In Martin Reicherts Buch entsteht ein differenziertes Bild über die Besonderheit dieser Zeit. Zum Beispiel über die Modelhaftigkeit der HIV Prävention, der Pflege Schwerstkranker, der Hospizbewegung. Die Interviewpartner berichten insbesondere aus den dramatischen Jahren der Aidskrise: authentisch, subjektiv und zum Teil sehr bewegend.

Martin Reichert bleibt aber nicht in der Vergangenheit. Vielmehr beschreibt er auch das Leben mit HIV heute. Den Wunsch der Jüngeren nach einer Sexualität, die nicht automatisch nach Gesundheit fragt, die wieder unbeschwerter sein kann.
Er spricht über Schutz durch Therapie und die damit gewonnenen Freiheiten.

Das Buch kann helfen, die Lücke zwischen der Lebensrealität der älteren und jüngeren Positiven zu schließen. Es kann als ersten Schritt der Aufarbeitung gesehen werden und kann vielleicht mehr Menschen motivieren, sich mit der verlustreichen, bewegenden aber auch einmaligen Geschichte dieser gesellschaftlichen Bewegung auseinanderzusetzen und sie aufzuschreiben. Oder wie Martin Reichert Fragen zu stellen, an die, die bisher nur nicht gefragt wurden.
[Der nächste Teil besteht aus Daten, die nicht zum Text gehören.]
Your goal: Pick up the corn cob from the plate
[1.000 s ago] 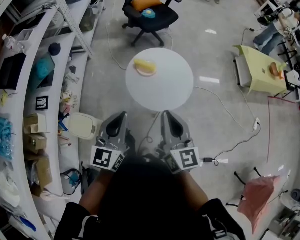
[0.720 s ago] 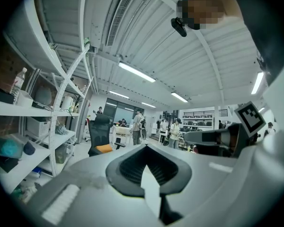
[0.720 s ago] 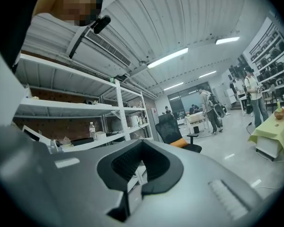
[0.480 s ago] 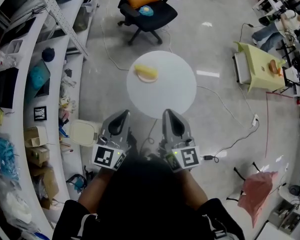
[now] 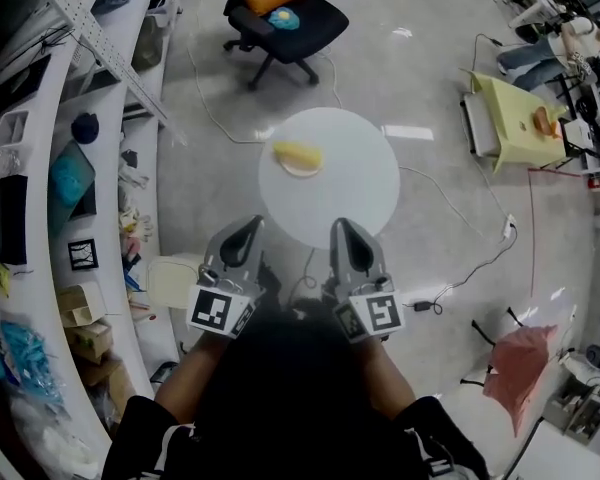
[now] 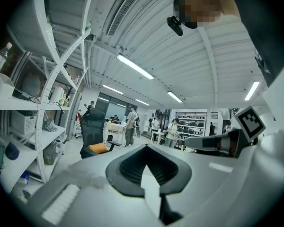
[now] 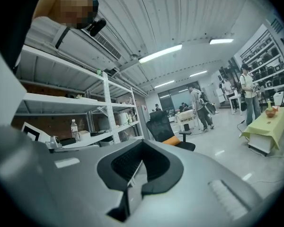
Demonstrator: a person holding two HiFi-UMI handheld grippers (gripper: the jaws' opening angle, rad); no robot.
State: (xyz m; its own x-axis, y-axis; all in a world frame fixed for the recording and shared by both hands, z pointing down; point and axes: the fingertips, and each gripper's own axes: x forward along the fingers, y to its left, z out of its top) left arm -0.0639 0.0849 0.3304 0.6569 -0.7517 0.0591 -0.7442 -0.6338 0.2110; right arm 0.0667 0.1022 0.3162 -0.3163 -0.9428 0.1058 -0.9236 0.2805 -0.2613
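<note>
The corn cob [image 5: 298,154] lies on its plate [image 5: 302,170] toward the far left of the round white table [image 5: 355,198], well apart from both claws. The person holds the left gripper [image 5: 243,236] and the right gripper [image 5: 347,236] side by side and level at chest height. Each has its 2 jaws pressed together on nothing, which reads to me as a carrying posture for the approach, not a reach. The tips sit about over the table's near rim, so the way to the plate runs across bare tabletop. Shelving [image 5: 55,168] crowds the left, an office chair [image 5: 285,13] stands beyond the table, and a cable [image 5: 460,268] trails over the floor at the right, where more room lies open.
</note>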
Martin Reichert hat die Jury besonders überzeugt: durch seine journalistische Leistung, seine Recherche und die Themenbreite des Buches. Das Buch ist schon jetzt so etwas wie ein „Handbuch“ zu „Aids in der Bundesrepublik“.

Herzlichen Glückwunsch zu „Die Kapsel. Aids in der Bunderepublik“, erschienen 2018 im Suhrkamp-Verlag.

Martin Reichert, Autor, aber auch taz-Journalist, ist gerade auf einer Journalistenreise, und kann deshalb nicht bei uns in Hamburg sein. Für ihn nimmt heute

Dr. Thomas Sparr
den Preis entgegen. Herzlich Willkommen.

Ohne Sie, Herr Dr. Sparr, hätte es das Buch gar nicht gegeben, sagte uns Martin Reichert. Sie sind „Editor at Large“ beim Suhrkamp-Verlag und haben das Buchprojekt angestoßen.
Es geht auf Ihre Initiative zurück, dass „Die Kapsel“ erschienen ist, und dass Martin Reichert das Buch geschrieben hat.

Wer, wenn nicht Sie, wäre der Richtige, um den Preis entgegen zu nehmen.
Wir danken Ihnen herzlich, dass Sie da sind!